2. But, in reality, the media used in English Wikipedia is far more than mere 162 GB. And many of the media is shared between different Wikipedia editions, because they’re not language dependent. So, Wikimedia Commons was made for this purpose. Wikimedia Commons serves as the media server for all wiki (even non-Wikipedia/Wikimedia projects) that are looking for Creative Commons and Public Domain licensed files.

By October 7th, 2018, Wikimedia Commons hosted more than 50 million media files about 191.8 TB large. You see, the text and media hosted in English Wikipedia (0.19 TB or 0.1%) is like a drop in the bucket compared to Wikimedia Commons.

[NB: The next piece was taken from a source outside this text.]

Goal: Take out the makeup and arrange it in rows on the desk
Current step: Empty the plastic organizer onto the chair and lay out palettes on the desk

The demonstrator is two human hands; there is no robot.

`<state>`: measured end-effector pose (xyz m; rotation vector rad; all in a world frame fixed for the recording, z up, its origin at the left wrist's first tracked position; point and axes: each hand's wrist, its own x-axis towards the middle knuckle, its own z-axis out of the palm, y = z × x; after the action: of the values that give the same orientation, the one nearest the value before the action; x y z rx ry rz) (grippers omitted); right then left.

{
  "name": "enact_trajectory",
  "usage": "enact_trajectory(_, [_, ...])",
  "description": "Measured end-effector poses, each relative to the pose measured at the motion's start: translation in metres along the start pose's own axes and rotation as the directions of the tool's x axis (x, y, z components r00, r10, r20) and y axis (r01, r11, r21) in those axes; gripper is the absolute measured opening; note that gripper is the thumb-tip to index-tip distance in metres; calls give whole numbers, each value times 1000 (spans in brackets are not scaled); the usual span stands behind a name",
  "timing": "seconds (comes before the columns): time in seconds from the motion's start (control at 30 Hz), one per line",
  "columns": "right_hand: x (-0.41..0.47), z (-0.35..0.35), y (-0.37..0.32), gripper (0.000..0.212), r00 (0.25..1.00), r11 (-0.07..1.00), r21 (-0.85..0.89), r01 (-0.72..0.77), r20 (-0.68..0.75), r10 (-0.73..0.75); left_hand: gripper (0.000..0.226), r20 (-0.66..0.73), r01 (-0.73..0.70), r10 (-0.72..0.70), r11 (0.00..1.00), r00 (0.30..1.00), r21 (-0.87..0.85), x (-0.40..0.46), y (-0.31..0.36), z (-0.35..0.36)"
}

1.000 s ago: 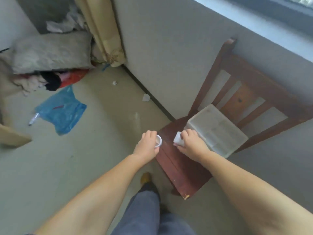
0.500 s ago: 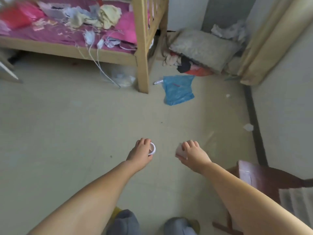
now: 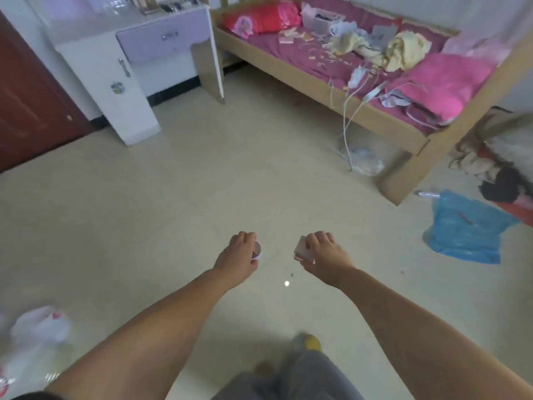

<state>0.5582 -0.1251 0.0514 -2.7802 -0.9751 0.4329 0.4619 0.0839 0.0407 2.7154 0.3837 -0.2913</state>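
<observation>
Two items, one per hand, both carried over bare floor (image 3: 144, 226). Left hand (image 3: 238, 255), grip closed on one small round jar (image 3: 256, 251); right hand (image 3: 324, 256), grip closed on one pale flat case (image 3: 302, 249), possibly a compact, half hidden by fingers. Desk (image 3: 161, 44) far off, top cut off, contents blurred.

view: one head camera only, nothing shared with another view
position: high above the floor (image 3: 173, 212), at the person's head
direction: forward and down, toward the desk (image 3: 135, 53) at far upper left
nearness: forearms close, desk far
right of desk: bed (image 3: 331, 79)
</observation>
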Motion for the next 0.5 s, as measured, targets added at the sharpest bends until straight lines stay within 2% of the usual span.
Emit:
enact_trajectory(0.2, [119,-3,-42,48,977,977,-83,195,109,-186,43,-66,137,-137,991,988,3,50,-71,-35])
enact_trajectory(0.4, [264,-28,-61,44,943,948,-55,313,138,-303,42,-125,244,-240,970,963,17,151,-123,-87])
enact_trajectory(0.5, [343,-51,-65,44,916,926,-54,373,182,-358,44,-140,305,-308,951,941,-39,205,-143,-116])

3. There’s no comprehensive data on all media in all Wikipedia projects combined. So you need to comb and add each projects to get the total. But I doubt it’s more than 8 TB needed to round up 191.8 TB to my estimated 200 TB. Even when you added all the texts.

On the other side, even though Wikimedia Commons hosted that much media files, not all of them ended up being used in Wikipedia articles. Most of them would just sit there waiting for somebody to stumbled upon them and add them to the relevant articles.

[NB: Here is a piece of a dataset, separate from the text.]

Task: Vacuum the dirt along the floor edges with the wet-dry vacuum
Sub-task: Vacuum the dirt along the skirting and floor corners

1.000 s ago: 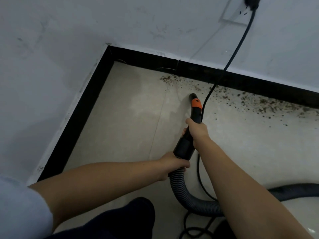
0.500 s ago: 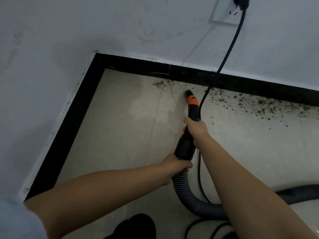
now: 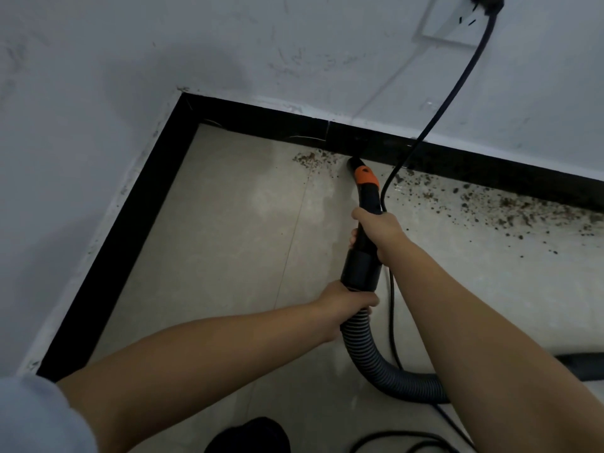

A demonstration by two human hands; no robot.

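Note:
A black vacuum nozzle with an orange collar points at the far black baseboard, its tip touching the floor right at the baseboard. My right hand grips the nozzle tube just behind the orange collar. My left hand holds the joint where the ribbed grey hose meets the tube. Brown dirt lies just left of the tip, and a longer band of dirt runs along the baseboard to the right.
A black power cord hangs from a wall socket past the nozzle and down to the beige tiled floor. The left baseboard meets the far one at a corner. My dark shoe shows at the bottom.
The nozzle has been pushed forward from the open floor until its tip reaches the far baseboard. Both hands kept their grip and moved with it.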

So, how big is Wikipedia? Either in terms of entries or data.

Wikipedia in total has more than 46 million articles and 50 million multimedia files totaling about 200 TB of data.


----------



## The red spirit (Sep 29, 2015)

Neetee said:


> Too much? My last two audiobook files were 930 MB and 855 MB (Amazon Audible, 30 hours each; file size for 1 hour of audio: (14.4 MB)/28.8 MB = (32 kbs)/64 kbs), and there are already 95 GB of audiobooks from other sources. Music, photos, videos, Maps (HERE We Go: about 40 GB)?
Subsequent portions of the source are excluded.